Virginians may be finally waking up to the consequences of the headlong rush to adopt utopian energy policies under our previous governor. The issues are getting more attention than ever before, and now people need to realize all the issues are really just one issue.

If the 2021 law remains on the books, then what has been going on in the electricity and transportation sectors will expand into mandatory building code restrictions and the elimination of natural gas, heating oil and propane as common fuels. The net-zero vision for agriculture includes the elimination of many fertilizers and limits on production of livestock.  If you doubt that, read about what is going on in Sri Lanka and The Netherlands.

  • A California regulatory board’s decision to ban new gasoline vehicle sales by 2035 is finally being widely reported as binding on Virginia. This has angered many but was actually old news.  Under a 2021 Virginia law, our Air Pollution Control Board had already imposed the future sales restrictions, and it was some new amendments that sparked the news coverage.   Various political leaders have now promised to stop it but a bill to reverse it died in the 2022 General Assembly when Democrats rallied to save the mandate.
  • Our dominant electric utility has finally acknowledged that its planned $10 billion offshore wind facility is a gigantic financial risk and is now refusing to build it unless the State Corporation Commission (SCC) places 100 percent of the construction and performance risk on its customers.  Dominion Energy Virginia knows many things about this proposal it has not told us.
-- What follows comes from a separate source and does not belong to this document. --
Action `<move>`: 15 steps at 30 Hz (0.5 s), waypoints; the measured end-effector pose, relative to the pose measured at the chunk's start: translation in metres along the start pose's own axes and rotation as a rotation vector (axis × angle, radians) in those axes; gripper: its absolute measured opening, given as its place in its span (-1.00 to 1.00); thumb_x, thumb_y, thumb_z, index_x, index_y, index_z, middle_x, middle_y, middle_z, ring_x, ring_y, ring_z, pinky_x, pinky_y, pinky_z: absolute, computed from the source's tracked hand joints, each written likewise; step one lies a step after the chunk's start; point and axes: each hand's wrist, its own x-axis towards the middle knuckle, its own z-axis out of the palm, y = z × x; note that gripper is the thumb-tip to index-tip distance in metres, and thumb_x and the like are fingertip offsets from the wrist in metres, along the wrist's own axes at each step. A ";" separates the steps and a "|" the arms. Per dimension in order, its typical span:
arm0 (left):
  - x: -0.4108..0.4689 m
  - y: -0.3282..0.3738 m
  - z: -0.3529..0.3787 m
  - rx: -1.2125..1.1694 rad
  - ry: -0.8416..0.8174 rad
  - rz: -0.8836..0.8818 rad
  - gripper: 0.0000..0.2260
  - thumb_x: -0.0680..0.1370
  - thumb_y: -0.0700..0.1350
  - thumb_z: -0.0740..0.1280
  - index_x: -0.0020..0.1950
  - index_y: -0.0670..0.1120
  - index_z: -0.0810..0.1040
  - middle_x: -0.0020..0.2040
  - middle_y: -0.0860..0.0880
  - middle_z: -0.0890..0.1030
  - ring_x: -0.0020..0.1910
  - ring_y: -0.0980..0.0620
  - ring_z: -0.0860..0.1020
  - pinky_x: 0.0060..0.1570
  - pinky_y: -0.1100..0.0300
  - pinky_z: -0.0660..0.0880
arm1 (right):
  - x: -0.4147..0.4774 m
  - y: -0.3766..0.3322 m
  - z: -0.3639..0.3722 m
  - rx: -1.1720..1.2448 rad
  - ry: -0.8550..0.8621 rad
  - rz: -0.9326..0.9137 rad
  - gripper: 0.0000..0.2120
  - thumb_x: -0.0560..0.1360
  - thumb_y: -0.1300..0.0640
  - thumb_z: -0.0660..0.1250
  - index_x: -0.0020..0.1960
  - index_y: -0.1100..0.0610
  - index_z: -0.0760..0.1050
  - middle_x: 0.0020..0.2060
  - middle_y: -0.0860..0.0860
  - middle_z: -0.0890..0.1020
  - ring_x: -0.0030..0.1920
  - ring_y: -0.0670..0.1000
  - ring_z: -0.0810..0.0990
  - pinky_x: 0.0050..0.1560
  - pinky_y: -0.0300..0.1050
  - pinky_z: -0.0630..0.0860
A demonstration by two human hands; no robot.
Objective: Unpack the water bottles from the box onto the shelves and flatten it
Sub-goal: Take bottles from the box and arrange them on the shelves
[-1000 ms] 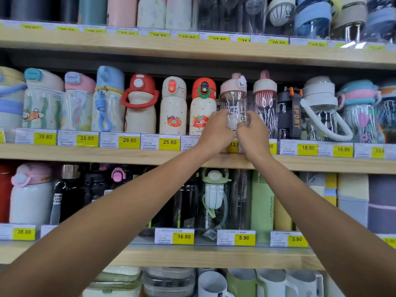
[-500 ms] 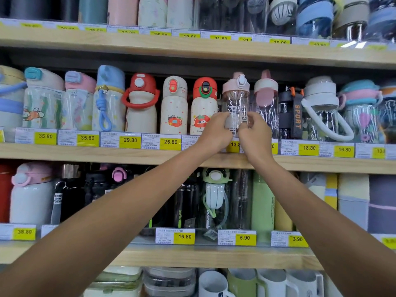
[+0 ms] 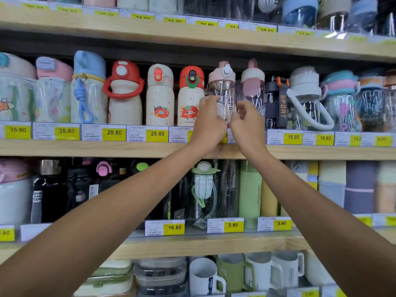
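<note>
Up on shelf [image 3: 128,149], pink-lidded bottle [image 3: 222,88], left hand [image 3: 209,123] gripping, right hand [image 3: 248,125] beside

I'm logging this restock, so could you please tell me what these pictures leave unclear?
Head view only:
Box: out of frame, so its state is unknown.
Price tag below the pink-lidded clear bottle: covered by the left hand and right hand.
Right hand's grip: blurred, contact with the bottle unclear.
Top-shelf bottles: cut off by the upper edge.
</note>
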 end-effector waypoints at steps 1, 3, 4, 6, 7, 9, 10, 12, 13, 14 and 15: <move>-0.002 0.003 0.004 -0.019 0.002 0.013 -0.53 0.49 -0.40 0.14 0.39 -0.17 0.33 0.37 -0.12 0.34 0.32 0.00 0.36 0.11 0.42 0.24 | 0.001 0.002 -0.003 -0.007 0.035 -0.019 -0.67 0.48 0.28 0.17 0.23 0.22 0.47 0.14 0.12 0.56 0.16 0.10 0.51 0.21 0.01 0.41; -0.006 0.010 0.011 -0.040 -0.012 0.028 -0.51 0.49 -0.41 0.11 0.40 -0.15 0.33 0.37 -0.11 0.35 0.33 0.00 0.36 0.23 0.29 0.30 | 0.006 0.007 -0.011 -0.023 0.096 -0.036 -0.70 0.48 0.28 0.18 0.19 0.23 0.48 0.13 0.13 0.53 0.16 0.11 0.48 0.19 -0.05 0.38; -0.008 0.015 0.017 -0.040 -0.028 0.028 -0.51 0.48 -0.42 0.10 0.40 -0.15 0.33 0.37 -0.11 0.37 0.33 -0.01 0.36 0.24 0.24 0.32 | 0.009 0.012 -0.017 -0.026 0.109 -0.031 -0.69 0.48 0.28 0.19 0.21 0.23 0.47 0.15 0.13 0.51 0.18 0.11 0.46 0.17 -0.11 0.35; -0.008 0.022 0.028 -0.063 -0.064 0.022 -0.51 0.47 -0.41 0.12 0.38 -0.14 0.35 0.36 -0.10 0.39 0.32 0.00 0.37 0.18 0.25 0.32 | 0.017 0.023 -0.028 -0.041 0.108 -0.025 -0.64 0.47 0.29 0.17 0.26 0.23 0.44 0.19 0.14 0.49 0.21 0.10 0.44 0.09 -0.21 0.28; -0.006 0.025 0.034 -0.067 -0.075 0.015 -0.51 0.48 -0.41 0.12 0.39 -0.14 0.35 0.37 -0.09 0.39 0.33 0.00 0.37 0.18 0.27 0.30 | 0.020 0.029 -0.034 -0.045 0.096 -0.024 -0.62 0.47 0.29 0.16 0.28 0.23 0.44 0.20 0.15 0.50 0.21 0.10 0.44 0.06 -0.22 0.26; 0.000 0.031 0.048 -0.054 -0.092 -0.025 -0.51 0.50 -0.38 0.13 0.43 -0.15 0.31 0.39 -0.09 0.37 0.36 0.00 0.35 0.29 0.26 0.28 | 0.027 0.041 -0.044 -0.026 0.046 -0.037 -0.62 0.47 0.29 0.16 0.28 0.25 0.43 0.18 0.18 0.52 0.19 0.13 0.46 0.07 -0.14 0.31; 0.003 0.034 0.054 -0.067 -0.097 -0.053 -0.52 0.50 -0.37 0.14 0.43 -0.15 0.31 0.36 -0.08 0.39 0.32 0.00 0.38 0.31 0.22 0.32 | 0.030 0.045 -0.048 -0.010 0.007 -0.048 -0.62 0.47 0.29 0.16 0.27 0.26 0.43 0.17 0.19 0.53 0.19 0.14 0.47 0.11 -0.10 0.35; 0.004 0.042 0.068 -0.081 -0.074 -0.077 -0.56 0.51 -0.36 0.14 0.39 -0.21 0.34 0.17 -0.03 0.44 0.09 0.07 0.43 0.12 0.34 0.42 | 0.034 0.052 -0.056 0.036 -0.073 -0.068 -0.63 0.47 0.32 0.15 0.26 0.23 0.44 0.16 0.16 0.55 0.19 0.14 0.49 0.21 -0.03 0.40; 0.004 0.045 0.075 -0.068 -0.052 -0.082 -0.58 0.51 -0.37 0.13 0.37 -0.23 0.34 0.13 -0.02 0.43 0.04 0.11 0.41 -0.03 0.45 0.38 | 0.036 0.055 -0.059 0.065 -0.101 -0.079 -0.64 0.47 0.32 0.15 0.25 0.21 0.44 0.15 0.13 0.56 0.18 0.11 0.50 0.21 -0.03 0.41; 0.006 0.047 0.082 -0.056 -0.024 -0.089 -0.58 0.51 -0.37 0.12 0.37 -0.23 0.34 0.17 -0.05 0.44 0.07 0.09 0.41 -0.08 0.47 0.29 | 0.037 0.058 -0.061 0.091 -0.123 -0.091 -0.65 0.49 0.32 0.15 0.25 0.18 0.44 0.13 0.09 0.57 0.15 0.07 0.51 0.16 -0.07 0.42; 0.007 0.049 0.087 -0.049 0.004 -0.100 -0.58 0.51 -0.36 0.12 0.38 -0.22 0.34 0.21 -0.06 0.45 0.11 0.07 0.43 -0.08 0.47 0.27 | 0.039 0.061 -0.063 0.111 -0.141 -0.104 -0.67 0.50 0.30 0.15 0.24 0.16 0.44 0.11 0.06 0.57 0.11 0.04 0.52 0.07 -0.13 0.41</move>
  • Governor Glenn Youngkin (R) is trying to remove Virginia from an interstate compact that mandates a carbon tax on electricity, imposed under former Governor Ralph Northam (D).  Advocates for the tax are pushing back and will fight, delay and likely sue to preserve the tax, which costs Virginians $300 million per year at current levels and will continue to rise.  Without explanation, the Governor did not keep his initial promise to promulgate an emergency regulation that could remove it quickly, so the tax lingers.
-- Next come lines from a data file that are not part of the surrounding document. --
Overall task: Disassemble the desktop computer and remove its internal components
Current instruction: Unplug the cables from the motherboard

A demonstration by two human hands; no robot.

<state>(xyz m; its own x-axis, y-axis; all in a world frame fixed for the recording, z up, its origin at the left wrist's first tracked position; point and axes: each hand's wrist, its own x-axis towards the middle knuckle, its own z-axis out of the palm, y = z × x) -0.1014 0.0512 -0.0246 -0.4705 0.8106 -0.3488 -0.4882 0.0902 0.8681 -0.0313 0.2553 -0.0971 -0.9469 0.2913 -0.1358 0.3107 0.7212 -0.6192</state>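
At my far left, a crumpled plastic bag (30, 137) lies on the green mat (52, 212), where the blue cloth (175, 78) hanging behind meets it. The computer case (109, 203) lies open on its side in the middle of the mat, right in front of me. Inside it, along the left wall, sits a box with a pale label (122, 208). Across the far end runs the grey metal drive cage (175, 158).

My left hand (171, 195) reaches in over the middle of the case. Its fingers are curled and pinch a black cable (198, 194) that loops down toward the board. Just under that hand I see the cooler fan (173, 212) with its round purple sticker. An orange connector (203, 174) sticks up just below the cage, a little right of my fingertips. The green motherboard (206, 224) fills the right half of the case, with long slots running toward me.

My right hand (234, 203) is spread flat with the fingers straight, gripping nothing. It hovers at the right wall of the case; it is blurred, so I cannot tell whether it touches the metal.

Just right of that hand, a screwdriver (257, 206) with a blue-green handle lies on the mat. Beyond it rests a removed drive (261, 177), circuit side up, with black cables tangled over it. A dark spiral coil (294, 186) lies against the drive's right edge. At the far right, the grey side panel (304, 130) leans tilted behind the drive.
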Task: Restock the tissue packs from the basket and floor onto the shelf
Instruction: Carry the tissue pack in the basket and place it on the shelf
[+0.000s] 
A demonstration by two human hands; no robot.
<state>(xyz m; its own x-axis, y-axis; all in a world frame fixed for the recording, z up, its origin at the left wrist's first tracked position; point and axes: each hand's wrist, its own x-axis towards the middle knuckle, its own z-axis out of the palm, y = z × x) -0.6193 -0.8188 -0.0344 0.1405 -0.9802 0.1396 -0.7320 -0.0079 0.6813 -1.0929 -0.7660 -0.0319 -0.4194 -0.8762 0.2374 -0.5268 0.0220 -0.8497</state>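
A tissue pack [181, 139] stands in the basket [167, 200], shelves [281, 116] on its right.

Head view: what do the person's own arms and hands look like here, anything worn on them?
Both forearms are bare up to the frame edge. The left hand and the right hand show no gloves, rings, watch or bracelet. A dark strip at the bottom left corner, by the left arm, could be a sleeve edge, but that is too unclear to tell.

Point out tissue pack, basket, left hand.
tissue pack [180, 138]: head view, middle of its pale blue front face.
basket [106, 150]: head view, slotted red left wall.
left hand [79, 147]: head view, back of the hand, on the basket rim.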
  • Governor Youngkin has opened the process for developing a revised statewide energy plan document, a political process to produce what in the past has been merely a political document.  The public comment portal has already become an ideological showcase. Northam’s 2018 plan had no engineering or economic detail.  It simply praised the legislative efforts to erase fossil fuels which had been adopted to that point and outlined the next steps his administration would take (couched as recommendations.)
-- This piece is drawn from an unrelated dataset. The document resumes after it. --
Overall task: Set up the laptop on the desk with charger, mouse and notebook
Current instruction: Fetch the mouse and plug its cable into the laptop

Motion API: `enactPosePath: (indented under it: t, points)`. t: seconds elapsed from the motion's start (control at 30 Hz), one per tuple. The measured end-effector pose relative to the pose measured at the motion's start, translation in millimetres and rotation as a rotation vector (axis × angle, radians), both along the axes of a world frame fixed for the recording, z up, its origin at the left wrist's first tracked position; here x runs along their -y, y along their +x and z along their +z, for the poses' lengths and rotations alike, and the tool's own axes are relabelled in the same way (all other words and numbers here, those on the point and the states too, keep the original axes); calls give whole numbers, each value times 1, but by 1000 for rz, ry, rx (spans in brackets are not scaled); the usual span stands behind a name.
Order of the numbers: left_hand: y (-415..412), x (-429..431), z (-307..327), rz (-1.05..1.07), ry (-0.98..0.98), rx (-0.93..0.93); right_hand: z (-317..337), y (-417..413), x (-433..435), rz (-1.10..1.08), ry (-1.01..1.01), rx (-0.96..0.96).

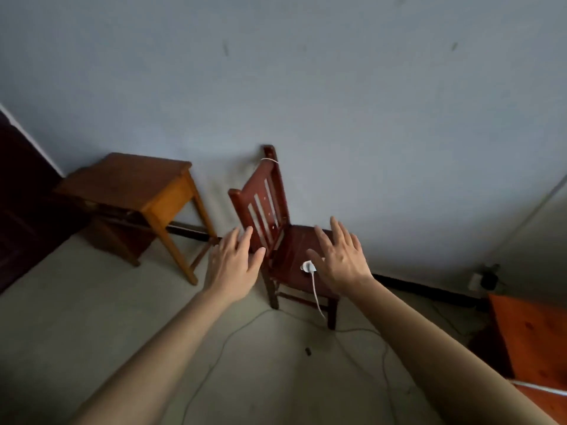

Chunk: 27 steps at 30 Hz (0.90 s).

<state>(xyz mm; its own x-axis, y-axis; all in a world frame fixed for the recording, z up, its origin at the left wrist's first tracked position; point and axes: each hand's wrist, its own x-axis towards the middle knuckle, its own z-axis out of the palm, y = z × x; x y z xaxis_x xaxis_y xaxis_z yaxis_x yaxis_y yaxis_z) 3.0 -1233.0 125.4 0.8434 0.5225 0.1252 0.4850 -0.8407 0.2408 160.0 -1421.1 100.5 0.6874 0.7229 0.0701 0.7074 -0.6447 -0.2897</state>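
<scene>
A white charger plug [307, 266] lies on the seat of a dark red wooden chair [264, 197], and its white cable [316, 297] hangs over the seat's front edge. My right hand [340, 259] hovers just right of the plug, fingers spread, holding nothing. My left hand [234, 262] reaches toward the chair's backrest, fingers apart and empty. No laptop, mouse or notebook is in view.
A small wooden table [129, 185] stands left of the chair against the blue wall. An orange wooden surface [534, 338] sits at the right edge. Thin cables [233, 335] trail over the floor. A wall socket [478, 279] with a dark plug is low on the right.
</scene>
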Motion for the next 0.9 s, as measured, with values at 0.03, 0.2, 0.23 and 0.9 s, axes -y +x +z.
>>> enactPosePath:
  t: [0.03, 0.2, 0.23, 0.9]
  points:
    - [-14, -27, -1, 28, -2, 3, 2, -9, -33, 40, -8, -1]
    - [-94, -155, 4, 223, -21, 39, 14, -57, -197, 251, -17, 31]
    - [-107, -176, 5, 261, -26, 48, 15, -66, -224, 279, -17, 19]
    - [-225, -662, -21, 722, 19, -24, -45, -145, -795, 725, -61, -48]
Legislation also signed by Northam demands that the Youngkin plan now address far more issues in that plan than Virginia has addressed to date, issues not raised in the 2018 document.   He is required to produce a plan: 

that identifies actions over a 10-year period…to achieve, no later than 2045, a net-zero carbon energy economy for all sectors, including the electricity, transportation, building, agricultural, and industrial sectors.